(WORK ORDER)
Each entry must be returned exactly. None may be omitted.

_ _ _ _

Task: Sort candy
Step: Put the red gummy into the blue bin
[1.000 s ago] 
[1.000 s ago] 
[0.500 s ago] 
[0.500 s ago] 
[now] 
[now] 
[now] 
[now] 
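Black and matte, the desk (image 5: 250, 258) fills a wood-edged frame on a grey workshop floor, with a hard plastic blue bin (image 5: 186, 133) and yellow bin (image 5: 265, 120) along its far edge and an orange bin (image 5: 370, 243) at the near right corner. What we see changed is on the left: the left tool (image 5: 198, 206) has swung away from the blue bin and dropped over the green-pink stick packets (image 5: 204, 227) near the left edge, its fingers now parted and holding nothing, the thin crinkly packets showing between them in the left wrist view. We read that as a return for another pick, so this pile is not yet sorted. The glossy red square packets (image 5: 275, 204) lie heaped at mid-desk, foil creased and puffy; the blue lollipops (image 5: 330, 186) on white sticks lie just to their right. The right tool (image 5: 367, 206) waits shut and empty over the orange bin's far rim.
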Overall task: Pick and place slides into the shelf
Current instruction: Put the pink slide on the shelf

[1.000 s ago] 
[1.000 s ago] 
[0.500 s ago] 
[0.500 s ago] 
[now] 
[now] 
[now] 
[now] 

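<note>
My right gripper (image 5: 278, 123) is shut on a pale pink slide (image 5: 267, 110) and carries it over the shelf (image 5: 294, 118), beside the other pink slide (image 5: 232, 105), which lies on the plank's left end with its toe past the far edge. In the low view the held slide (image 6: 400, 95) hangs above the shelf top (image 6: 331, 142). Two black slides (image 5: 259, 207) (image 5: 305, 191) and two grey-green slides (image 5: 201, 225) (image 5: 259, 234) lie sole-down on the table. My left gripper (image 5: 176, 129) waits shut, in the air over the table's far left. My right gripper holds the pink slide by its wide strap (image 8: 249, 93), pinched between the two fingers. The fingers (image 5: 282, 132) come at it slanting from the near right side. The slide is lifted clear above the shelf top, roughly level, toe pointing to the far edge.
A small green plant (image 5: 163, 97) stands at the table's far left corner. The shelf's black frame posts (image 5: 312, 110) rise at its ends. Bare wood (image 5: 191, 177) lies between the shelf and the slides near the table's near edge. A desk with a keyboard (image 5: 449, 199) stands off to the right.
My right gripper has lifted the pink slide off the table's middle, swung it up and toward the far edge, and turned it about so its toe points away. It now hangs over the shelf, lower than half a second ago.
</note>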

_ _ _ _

(RESPONSE)
Task: Sort candy
Step: Put the red gummy into the blue bin
[1.000 s ago] 
[1.000 s ago] 
[0.500 s ago] 
[0.500 s ago] 
[now] 
[now] 
[now] 
[now] 
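Black and matte, the desk (image 5: 250, 258) fills a wood-edged frame on a grey workshop floor, with a hard plastic blue bin (image 5: 186, 133) and yellow bin (image 5: 265, 120) along its far edge and an orange bin (image 5: 370, 243) at the near right corner. What we see changed is on the left: the left tool (image 5: 198, 206) has swung away from the blue bin and dropped over the green-pink stick packets (image 5: 204, 227) near the left edge, its fingers now parted and holding nothing, the thin crinkly packets showing between them in the left wrist view. We read that as a return for another pick, so this pile is not yet sorted. The glossy red square packets (image 5: 275, 204) lie heaped at mid-desk, foil creased and puffy; the blue lollipops (image 5: 330, 186) on white sticks lie just to their right. The right tool (image 5: 367, 206) waits shut and empty over the orange bin's far rim.
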Overall task: Pick and place slides into the shelf
Current instruction: Put the pink slide on the shelf

[1.000 s ago] 
[1.000 s ago] 
[0.500 s ago] 
[0.500 s ago] 
[now] 
[now] 
[now] 
[now] 

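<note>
My right gripper (image 5: 278, 123) is shut on a pale pink slide (image 5: 267, 110) and carries it over the shelf (image 5: 294, 118), beside the other pink slide (image 5: 232, 105), which lies on the plank's left end with its toe past the far edge. In the low view the held slide (image 6: 400, 95) hangs above the shelf top (image 6: 331, 142). Two black slides (image 5: 259, 207) (image 5: 305, 191) and two grey-green slides (image 5: 201, 225) (image 5: 259, 234) lie sole-down on the table. My left gripper (image 5: 176, 129) waits shut, in the air over the table's far left. My right gripper holds the pink slide by its wide strap (image 8: 249, 93), pinched between the two fingers. The fingers (image 5: 282, 132) come at it slanting from the near right side. The slide is lifted clear above the shelf top, roughly level, toe pointing to the far edge.
A small green plant (image 5: 163, 97) stands at the table's far left corner. The shelf's black frame posts (image 5: 312, 110) rise at its ends. Bare wood (image 5: 191, 177) lies between the shelf and the slides near the table's near edge. A desk with a keyboard (image 5: 449, 199) stands off to the right.
My right gripper has lifted the pink slide off the table's middle, swung it up and toward the far edge, and turned it about so its toe points away. It now hangs over the shelf, lower than half a second ago.
</note>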

No more output will be given for this exercise.